Chapter 2 — Probability theory#

Probability theory is a language for describing uncertainty, variability, and randomness. You need to know probability theory to understand statistics. This is why the book includes ~200 pages of formulas, explanations, figures, and code examples to get you up to speed on all the probability theory topics that you need to know.


Each notebook contains the code examples from corresponding section in book. If you’re reading the book, you should follow along by running the commands in the these notebooks, to check all the probability calculations for yourself. You don’t need to copy-paste the code examples manually—I’ve already copy-pasted them for you!

Going through these notebooks would be an interesting even if you don’t have the book, since the notebooks are mostly self contained. In particular, in combinations with the video tutorials like the Stats overview series, you could probably learn a good bit of statistics without ever buying the No Bullshit Guide to Statistics.

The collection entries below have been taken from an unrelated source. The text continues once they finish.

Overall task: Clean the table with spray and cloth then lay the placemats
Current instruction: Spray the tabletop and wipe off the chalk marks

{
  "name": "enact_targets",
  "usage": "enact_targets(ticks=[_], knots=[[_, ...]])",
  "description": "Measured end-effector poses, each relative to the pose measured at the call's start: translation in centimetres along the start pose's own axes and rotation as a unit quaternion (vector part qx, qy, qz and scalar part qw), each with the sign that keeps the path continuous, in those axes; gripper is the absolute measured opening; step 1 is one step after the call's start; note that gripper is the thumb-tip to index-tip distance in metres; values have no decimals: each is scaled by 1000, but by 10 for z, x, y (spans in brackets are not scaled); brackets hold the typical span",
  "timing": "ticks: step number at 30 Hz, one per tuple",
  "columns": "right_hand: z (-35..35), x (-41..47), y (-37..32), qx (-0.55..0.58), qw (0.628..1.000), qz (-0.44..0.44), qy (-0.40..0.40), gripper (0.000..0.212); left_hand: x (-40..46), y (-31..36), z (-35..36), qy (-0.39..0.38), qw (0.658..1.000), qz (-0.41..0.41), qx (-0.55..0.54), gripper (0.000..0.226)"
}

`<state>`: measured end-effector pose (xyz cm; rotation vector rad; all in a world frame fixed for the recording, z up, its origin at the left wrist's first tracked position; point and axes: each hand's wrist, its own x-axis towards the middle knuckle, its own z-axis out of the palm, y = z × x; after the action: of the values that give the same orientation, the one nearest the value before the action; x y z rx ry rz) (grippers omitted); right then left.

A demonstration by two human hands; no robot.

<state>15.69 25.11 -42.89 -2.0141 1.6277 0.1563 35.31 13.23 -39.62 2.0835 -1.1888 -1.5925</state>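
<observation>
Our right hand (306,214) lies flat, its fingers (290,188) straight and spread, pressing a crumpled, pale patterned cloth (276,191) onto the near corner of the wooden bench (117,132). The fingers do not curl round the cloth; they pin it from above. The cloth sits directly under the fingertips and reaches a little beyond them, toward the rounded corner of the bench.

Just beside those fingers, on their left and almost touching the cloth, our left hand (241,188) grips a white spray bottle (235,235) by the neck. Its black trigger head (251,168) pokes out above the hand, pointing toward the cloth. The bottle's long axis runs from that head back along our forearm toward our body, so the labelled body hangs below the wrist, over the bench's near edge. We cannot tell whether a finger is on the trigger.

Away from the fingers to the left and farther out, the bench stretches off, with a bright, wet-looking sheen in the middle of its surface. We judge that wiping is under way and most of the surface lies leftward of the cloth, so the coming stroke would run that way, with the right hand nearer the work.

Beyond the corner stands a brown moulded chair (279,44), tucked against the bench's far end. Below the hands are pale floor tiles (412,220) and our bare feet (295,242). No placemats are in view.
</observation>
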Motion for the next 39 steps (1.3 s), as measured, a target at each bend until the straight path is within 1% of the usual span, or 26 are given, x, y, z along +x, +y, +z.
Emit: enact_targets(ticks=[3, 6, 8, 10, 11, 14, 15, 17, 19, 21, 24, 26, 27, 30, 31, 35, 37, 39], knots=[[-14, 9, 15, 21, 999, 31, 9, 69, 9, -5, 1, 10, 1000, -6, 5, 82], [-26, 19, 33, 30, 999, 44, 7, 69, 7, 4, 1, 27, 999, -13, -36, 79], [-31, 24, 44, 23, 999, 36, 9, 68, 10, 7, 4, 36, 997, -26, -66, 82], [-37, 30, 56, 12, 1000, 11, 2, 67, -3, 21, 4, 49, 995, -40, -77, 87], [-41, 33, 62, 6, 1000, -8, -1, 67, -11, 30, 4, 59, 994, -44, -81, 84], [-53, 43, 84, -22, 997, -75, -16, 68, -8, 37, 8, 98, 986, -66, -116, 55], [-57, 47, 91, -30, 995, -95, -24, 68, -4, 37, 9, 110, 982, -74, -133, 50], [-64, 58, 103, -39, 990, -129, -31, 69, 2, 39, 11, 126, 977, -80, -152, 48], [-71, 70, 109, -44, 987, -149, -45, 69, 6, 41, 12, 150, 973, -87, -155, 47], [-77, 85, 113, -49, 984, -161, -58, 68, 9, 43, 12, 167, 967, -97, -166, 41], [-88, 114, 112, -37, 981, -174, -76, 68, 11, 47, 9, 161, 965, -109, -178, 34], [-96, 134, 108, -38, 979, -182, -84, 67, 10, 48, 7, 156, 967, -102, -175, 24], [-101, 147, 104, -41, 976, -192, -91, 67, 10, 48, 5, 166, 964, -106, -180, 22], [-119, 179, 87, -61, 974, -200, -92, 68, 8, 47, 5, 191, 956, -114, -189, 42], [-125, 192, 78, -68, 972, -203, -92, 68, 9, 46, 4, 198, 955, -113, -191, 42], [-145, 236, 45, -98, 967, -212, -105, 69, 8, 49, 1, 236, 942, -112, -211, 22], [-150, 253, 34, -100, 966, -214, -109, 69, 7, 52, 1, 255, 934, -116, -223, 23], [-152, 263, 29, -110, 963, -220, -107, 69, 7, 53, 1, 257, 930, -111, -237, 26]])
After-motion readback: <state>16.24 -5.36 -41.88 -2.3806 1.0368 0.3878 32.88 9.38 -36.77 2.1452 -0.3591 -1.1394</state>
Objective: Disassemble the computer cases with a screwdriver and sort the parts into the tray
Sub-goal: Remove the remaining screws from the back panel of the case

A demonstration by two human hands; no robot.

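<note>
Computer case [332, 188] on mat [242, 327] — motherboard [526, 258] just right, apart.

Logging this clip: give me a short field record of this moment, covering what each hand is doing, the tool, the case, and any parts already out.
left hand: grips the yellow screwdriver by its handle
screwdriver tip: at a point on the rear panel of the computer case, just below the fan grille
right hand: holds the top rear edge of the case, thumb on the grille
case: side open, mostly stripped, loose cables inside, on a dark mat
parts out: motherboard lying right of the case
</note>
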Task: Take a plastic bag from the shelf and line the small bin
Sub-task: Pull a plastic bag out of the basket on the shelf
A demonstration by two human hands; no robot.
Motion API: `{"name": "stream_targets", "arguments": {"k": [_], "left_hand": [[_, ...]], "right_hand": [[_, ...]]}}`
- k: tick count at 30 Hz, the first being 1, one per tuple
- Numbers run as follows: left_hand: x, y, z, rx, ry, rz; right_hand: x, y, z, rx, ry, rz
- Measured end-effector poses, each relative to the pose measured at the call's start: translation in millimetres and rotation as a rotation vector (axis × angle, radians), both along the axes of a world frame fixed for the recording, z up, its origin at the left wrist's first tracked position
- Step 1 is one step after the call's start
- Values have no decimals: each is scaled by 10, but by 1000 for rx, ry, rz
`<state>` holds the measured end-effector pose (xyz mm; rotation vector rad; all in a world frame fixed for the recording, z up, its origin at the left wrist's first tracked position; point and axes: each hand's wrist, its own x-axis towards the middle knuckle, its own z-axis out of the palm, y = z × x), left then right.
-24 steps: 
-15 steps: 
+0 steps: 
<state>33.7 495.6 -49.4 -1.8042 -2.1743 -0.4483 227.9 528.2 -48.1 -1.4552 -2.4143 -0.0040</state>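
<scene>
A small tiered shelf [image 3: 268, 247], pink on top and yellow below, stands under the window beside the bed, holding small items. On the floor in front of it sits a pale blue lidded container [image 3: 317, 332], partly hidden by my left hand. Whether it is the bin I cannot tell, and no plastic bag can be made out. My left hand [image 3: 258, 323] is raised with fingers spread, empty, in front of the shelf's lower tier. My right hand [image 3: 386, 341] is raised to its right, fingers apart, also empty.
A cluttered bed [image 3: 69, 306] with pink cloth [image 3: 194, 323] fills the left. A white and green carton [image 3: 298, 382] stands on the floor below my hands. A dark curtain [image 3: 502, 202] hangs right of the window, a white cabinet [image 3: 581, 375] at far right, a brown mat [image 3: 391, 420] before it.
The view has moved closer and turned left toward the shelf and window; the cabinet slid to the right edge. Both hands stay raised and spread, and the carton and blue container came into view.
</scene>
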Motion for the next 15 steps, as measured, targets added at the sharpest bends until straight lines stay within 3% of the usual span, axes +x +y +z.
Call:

Learning the Python code used for doing probability calculations will be very helpful for solving the exercises and problems in the book. I’ve prepared notebooks in the ../notebooks/ folder, that you can use to start working on the exercises and problems.

What is probability theory?#

Probability theory is a language for describing uncertainty in measurements, variability in observations, and randomness in outcomes.

  • Originally the study of “randomness” and “expectations” started to quantify random events in gambling.

  • Later extended to as a general purpose tool to model any process that contains uncertainty:

    • random variables = described by probability distribution (CDF, pmf/pdf) modelled as a math function with parameters \(\theta\)

    • noise = can be modelled as a random variable

    • sampling = variations due to random selection of a subset from the population

    • beliefs = can be described as probability distributions

  • Probability theory is an essential tool for statistics.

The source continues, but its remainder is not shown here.